Records shown —
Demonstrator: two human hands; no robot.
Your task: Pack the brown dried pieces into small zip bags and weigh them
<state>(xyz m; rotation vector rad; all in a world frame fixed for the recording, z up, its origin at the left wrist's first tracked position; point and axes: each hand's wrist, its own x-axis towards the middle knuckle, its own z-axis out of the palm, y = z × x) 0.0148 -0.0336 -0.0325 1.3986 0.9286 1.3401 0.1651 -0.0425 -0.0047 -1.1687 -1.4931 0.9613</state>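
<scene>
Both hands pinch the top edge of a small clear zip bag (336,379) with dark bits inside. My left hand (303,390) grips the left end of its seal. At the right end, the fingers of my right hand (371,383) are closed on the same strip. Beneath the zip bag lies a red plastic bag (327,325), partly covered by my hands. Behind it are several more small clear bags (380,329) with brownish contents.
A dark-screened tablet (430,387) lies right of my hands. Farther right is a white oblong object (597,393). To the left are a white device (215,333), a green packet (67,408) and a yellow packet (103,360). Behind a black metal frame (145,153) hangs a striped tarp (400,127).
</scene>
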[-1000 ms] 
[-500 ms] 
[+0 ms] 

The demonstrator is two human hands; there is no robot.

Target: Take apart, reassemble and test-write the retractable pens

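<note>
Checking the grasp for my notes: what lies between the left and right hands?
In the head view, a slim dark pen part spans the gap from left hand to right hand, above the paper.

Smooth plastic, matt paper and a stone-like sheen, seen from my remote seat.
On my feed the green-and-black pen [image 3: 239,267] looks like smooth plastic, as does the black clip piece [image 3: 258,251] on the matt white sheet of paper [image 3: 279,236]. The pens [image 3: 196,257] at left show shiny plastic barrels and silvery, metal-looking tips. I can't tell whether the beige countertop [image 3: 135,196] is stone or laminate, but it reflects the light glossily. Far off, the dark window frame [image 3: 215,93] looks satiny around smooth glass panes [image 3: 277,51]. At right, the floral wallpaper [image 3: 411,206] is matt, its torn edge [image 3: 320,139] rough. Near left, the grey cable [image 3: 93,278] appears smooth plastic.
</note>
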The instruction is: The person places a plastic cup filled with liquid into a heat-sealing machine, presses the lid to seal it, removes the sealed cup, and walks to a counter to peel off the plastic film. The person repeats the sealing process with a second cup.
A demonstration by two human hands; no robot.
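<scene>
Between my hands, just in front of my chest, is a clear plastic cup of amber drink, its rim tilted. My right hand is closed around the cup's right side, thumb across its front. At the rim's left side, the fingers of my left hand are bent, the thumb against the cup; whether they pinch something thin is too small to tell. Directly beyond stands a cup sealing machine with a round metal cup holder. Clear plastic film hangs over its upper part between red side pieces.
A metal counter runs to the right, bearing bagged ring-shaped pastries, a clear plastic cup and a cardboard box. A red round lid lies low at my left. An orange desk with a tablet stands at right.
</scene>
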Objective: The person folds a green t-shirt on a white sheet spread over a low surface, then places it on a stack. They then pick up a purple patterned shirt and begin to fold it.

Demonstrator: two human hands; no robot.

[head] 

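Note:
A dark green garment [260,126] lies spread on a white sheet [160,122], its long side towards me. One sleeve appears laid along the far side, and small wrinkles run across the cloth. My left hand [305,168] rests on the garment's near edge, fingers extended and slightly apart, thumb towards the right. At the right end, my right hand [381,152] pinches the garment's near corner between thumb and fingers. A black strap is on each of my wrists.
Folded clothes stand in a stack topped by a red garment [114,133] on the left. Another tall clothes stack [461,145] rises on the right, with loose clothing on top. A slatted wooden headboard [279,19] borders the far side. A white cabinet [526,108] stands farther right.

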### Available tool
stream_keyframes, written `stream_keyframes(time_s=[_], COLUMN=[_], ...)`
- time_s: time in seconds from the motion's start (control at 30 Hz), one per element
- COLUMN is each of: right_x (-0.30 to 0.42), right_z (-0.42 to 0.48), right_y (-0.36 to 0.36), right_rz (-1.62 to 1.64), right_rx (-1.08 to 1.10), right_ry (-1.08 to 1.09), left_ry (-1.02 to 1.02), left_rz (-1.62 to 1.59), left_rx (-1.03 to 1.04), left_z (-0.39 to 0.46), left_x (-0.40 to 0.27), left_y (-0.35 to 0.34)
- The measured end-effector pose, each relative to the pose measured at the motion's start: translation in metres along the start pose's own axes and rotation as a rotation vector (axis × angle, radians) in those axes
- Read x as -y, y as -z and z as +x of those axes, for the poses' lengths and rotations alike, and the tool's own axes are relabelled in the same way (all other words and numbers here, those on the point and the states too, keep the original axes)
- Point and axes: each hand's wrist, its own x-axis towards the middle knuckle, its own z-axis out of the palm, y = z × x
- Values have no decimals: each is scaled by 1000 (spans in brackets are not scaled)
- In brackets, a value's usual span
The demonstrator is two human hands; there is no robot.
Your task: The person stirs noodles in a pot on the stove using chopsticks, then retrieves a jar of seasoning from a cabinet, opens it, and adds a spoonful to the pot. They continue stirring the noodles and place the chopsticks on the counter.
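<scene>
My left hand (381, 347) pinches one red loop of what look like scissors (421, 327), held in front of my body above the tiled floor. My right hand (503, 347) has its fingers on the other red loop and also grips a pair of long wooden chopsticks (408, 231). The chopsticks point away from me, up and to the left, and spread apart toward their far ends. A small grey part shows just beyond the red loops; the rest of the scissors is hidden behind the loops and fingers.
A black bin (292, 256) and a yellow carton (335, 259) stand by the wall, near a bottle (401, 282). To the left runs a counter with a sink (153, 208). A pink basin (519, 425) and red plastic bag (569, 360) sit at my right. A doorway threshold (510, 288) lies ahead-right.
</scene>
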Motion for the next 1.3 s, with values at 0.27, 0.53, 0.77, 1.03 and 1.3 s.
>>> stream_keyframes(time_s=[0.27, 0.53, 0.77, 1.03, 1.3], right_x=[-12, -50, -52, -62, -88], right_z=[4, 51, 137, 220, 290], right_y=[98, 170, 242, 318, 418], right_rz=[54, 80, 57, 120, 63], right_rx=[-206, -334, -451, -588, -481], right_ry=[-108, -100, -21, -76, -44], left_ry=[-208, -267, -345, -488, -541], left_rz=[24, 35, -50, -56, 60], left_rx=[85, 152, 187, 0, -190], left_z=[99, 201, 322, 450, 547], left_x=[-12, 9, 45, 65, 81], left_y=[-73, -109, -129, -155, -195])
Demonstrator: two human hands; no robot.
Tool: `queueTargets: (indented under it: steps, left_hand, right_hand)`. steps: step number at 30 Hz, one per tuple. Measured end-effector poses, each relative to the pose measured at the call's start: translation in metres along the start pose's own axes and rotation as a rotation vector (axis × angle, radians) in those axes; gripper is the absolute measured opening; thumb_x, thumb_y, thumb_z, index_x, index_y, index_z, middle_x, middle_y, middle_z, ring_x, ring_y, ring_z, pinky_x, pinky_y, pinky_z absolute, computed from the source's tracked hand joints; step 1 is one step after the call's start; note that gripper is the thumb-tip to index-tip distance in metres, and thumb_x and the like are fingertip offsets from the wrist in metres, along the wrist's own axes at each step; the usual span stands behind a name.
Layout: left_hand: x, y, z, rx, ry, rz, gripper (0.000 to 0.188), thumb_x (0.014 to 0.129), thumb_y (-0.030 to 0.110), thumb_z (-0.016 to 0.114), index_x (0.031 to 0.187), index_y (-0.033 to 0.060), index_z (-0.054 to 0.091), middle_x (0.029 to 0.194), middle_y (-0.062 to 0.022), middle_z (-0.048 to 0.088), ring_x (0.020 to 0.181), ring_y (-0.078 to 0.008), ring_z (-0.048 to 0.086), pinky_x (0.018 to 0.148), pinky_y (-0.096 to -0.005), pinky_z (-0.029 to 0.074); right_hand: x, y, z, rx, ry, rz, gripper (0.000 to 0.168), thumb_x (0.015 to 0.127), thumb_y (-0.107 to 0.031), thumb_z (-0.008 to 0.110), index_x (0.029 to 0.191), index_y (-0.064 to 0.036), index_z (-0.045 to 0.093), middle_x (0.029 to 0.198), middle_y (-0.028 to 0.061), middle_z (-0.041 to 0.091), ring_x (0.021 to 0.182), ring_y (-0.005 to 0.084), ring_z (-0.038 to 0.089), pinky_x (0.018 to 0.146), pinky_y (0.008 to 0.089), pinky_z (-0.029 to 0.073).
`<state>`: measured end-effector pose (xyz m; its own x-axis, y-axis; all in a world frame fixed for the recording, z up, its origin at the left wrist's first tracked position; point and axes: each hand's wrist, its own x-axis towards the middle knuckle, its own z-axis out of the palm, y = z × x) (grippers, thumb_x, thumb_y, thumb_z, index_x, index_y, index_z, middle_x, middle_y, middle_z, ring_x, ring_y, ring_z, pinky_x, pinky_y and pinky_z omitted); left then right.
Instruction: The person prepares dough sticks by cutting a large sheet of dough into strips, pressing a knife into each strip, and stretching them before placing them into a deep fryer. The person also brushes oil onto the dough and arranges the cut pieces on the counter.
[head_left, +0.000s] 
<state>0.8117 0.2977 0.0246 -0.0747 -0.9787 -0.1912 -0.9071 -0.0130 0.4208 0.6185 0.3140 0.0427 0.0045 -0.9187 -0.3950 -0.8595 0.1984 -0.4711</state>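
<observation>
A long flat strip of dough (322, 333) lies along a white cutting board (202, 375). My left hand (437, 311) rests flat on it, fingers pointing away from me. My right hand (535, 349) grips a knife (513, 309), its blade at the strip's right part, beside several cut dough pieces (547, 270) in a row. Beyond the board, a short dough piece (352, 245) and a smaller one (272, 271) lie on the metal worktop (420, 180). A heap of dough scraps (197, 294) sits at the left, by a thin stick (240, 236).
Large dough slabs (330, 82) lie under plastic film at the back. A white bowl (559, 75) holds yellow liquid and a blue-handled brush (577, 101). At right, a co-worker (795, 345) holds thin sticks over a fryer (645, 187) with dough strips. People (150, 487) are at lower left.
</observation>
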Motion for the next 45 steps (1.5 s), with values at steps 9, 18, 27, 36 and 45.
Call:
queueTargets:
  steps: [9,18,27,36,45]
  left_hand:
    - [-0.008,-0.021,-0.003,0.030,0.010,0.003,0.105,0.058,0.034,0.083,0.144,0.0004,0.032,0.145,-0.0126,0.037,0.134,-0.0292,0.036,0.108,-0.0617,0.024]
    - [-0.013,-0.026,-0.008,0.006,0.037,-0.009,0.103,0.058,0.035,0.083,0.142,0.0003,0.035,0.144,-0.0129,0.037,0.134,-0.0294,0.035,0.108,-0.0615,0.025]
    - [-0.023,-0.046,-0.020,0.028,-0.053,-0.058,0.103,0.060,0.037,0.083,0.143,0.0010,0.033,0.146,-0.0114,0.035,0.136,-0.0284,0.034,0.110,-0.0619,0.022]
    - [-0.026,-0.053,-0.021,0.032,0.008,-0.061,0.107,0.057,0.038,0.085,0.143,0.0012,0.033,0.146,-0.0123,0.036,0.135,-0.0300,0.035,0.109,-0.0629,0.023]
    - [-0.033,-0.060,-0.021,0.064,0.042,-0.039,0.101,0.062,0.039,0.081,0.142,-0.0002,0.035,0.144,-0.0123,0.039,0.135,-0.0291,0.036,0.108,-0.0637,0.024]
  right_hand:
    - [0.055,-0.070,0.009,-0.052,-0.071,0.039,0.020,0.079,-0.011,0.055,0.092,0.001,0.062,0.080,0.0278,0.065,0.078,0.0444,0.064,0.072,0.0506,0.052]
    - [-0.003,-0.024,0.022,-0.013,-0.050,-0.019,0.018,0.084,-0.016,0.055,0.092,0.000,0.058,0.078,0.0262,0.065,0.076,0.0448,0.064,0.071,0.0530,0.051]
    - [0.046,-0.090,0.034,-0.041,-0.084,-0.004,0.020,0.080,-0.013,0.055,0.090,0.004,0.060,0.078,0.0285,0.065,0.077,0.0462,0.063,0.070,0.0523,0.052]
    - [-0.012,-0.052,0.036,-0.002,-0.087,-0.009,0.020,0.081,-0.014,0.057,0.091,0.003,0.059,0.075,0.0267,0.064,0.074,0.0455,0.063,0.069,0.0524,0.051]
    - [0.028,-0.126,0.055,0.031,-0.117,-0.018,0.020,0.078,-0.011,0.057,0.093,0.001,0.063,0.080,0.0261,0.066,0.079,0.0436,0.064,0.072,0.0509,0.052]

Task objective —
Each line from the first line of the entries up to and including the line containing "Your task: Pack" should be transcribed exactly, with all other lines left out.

Output of the exercise —
Demonstrator: two human hands; no robot.
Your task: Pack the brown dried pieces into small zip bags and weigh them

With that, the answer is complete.